How beautiful and harmonious an orchestra plays when the individual players look to and surrender to the faintest move of the conductor’s baton.

Our lives are ours just as the violin belongs to the player or at least is in his or her hands. And he or she may decide to play as he or she sees fit. However, once such a one subscribes to an orchestra, such yields his or her right to determine what to play or how to play it, to the conductor.

We live in a world where there is a lot of talk about self-determination and rights – “the way that seems right to a man” (Proverbs 14:12). Individuals in marriages, communities, work, and ministry teams, are finding it difficult to cope with each other. This age has been tagged as the most narcissistic. A Microsoft-led study indicates that our attention span is declining. And this shows in the speed at which we also get tired of relationships. And with a culture that promotes disposable romantic relationships outside of marriage or the prospects of it, our world has gotten used to the ease to dispose of relationships – in all their forms. The idea of bearing with others is a lost act. Comments like “I can’t take it any longer” are now the favored expression.

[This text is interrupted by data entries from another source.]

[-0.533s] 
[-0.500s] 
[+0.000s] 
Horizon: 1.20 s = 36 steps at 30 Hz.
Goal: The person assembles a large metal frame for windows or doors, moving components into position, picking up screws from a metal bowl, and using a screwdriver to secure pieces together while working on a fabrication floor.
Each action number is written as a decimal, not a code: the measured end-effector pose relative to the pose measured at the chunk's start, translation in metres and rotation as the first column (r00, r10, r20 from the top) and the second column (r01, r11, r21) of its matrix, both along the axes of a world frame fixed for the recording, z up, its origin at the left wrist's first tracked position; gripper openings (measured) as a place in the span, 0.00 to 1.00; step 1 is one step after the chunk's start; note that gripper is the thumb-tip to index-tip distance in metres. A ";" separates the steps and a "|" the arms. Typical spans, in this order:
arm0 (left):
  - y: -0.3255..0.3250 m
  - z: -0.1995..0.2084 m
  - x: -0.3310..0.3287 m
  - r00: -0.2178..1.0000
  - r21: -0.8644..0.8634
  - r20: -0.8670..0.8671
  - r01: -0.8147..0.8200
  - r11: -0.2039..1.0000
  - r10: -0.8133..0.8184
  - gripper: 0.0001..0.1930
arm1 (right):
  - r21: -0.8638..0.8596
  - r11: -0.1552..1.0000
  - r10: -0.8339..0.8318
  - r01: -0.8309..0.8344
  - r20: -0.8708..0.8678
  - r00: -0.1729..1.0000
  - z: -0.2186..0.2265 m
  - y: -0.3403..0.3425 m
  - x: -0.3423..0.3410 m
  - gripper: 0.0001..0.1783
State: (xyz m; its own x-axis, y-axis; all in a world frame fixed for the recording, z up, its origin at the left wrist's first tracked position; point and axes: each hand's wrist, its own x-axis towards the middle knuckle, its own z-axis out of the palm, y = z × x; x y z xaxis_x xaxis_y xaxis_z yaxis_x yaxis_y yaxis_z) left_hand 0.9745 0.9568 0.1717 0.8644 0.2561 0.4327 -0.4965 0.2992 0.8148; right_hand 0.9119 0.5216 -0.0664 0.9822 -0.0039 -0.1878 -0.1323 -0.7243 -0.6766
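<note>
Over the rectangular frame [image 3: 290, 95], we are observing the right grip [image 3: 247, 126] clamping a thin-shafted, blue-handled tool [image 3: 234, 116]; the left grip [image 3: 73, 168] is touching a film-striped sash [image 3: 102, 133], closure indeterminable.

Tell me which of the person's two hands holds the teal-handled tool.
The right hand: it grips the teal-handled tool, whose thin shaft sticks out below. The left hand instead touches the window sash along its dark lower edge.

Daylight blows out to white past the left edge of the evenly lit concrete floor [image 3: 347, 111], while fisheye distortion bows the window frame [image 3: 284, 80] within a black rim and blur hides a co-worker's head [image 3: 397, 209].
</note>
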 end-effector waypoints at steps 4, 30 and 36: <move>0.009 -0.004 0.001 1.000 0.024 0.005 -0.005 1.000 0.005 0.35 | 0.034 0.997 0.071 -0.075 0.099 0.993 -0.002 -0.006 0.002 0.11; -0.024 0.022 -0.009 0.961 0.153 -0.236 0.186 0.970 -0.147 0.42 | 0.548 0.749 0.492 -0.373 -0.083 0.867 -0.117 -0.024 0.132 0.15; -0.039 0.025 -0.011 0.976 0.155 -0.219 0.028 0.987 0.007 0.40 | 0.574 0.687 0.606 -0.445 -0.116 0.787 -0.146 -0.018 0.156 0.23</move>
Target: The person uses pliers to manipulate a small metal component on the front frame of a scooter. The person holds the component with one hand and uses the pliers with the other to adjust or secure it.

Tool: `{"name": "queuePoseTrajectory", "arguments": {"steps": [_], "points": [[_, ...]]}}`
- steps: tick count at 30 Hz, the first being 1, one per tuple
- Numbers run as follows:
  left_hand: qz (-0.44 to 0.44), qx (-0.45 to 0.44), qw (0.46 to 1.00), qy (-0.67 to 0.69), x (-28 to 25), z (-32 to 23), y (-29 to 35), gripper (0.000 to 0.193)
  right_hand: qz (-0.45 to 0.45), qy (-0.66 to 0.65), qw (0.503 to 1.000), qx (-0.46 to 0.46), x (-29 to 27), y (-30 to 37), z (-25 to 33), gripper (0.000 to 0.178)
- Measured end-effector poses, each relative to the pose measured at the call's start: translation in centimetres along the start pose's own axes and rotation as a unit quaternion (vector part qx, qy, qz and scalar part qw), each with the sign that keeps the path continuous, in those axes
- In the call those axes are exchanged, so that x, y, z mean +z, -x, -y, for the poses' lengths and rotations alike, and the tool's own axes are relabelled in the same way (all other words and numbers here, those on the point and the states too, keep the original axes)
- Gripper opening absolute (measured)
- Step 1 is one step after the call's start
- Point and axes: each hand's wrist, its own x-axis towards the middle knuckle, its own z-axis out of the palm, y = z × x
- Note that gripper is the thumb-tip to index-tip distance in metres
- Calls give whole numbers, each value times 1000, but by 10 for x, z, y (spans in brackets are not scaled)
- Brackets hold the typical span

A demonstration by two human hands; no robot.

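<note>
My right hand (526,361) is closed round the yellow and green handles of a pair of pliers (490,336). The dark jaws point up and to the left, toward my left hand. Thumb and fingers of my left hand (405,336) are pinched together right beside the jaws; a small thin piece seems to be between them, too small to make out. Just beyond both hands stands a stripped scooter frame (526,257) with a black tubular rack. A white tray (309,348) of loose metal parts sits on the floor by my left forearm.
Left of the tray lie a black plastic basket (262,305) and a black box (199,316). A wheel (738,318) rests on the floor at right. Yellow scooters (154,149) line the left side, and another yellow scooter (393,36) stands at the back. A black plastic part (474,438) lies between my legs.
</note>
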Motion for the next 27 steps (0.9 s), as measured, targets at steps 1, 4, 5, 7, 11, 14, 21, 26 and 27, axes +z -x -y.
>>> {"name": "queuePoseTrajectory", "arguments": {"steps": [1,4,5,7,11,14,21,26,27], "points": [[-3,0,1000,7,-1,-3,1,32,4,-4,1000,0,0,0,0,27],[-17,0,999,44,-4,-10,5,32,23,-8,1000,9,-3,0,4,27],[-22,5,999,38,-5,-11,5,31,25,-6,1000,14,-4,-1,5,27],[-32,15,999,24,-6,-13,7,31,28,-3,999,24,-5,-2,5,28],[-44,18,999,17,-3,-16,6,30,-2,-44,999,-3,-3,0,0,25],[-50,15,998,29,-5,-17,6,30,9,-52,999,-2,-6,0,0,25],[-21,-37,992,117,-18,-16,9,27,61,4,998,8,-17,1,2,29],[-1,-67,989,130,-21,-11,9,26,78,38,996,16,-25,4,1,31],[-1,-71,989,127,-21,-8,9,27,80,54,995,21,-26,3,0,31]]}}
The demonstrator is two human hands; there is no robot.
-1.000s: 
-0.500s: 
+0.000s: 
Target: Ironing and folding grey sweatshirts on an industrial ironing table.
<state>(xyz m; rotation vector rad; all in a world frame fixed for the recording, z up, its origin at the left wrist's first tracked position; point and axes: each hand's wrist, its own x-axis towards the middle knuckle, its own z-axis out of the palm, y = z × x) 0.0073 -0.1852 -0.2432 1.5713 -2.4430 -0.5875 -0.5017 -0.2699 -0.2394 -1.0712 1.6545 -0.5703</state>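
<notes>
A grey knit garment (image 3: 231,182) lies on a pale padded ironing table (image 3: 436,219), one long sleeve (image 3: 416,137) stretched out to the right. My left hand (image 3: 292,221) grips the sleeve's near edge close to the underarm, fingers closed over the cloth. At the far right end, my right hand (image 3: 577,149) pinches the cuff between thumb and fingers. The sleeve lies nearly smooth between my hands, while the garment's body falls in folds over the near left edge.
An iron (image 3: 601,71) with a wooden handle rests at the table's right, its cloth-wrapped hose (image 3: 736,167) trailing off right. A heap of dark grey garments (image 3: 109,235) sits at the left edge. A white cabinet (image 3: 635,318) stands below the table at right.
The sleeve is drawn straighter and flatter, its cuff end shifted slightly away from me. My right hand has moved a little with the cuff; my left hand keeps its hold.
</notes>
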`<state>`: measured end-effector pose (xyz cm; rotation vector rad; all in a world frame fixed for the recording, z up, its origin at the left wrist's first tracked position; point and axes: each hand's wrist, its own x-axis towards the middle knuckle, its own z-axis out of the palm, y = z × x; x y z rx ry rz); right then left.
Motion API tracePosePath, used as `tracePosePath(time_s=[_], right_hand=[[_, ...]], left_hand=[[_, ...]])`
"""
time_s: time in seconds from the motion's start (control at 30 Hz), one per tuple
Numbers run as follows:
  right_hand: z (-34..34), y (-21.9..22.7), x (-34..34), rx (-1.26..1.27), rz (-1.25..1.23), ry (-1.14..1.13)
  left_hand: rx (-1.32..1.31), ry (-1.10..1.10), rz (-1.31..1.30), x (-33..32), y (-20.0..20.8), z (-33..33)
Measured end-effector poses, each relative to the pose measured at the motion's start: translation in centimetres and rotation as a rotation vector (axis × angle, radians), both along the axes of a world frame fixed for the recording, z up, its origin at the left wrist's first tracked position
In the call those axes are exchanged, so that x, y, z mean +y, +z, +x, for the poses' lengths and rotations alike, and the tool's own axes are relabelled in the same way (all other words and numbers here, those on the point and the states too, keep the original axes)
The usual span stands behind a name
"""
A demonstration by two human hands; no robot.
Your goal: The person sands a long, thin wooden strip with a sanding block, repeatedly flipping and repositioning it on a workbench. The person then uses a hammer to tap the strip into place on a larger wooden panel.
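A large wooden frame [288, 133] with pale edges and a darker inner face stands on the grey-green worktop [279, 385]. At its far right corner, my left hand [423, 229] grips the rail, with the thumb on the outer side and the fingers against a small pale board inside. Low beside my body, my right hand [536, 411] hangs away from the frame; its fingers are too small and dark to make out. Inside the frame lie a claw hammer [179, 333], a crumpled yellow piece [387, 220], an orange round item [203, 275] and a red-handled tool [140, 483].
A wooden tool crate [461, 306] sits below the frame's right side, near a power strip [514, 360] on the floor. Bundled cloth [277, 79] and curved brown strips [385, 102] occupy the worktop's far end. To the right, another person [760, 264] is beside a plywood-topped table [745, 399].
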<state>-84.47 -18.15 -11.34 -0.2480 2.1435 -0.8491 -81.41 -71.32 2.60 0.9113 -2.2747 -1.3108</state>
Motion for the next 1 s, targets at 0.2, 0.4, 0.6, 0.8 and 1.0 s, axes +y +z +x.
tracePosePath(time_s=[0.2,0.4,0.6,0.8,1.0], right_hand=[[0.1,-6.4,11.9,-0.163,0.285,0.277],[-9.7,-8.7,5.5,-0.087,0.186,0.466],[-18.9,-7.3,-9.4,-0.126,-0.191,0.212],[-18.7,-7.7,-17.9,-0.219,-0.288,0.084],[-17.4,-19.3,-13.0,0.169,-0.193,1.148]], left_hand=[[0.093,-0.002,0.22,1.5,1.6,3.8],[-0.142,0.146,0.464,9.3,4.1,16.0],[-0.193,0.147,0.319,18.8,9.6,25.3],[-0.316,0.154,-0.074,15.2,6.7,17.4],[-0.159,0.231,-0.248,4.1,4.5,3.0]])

Whether it is in our marriages or work teams, not committing to course corrections in short iterations gives room for problems to pile up to the heavens; making resolutions harder to arrive at. For our individual lives, not insisting or prompt course correction compromises our situation so much that we are flung very far from the destiny God had set for us. Whatever area of life NOW is the suitable time to begin to recalibrate and get back on course.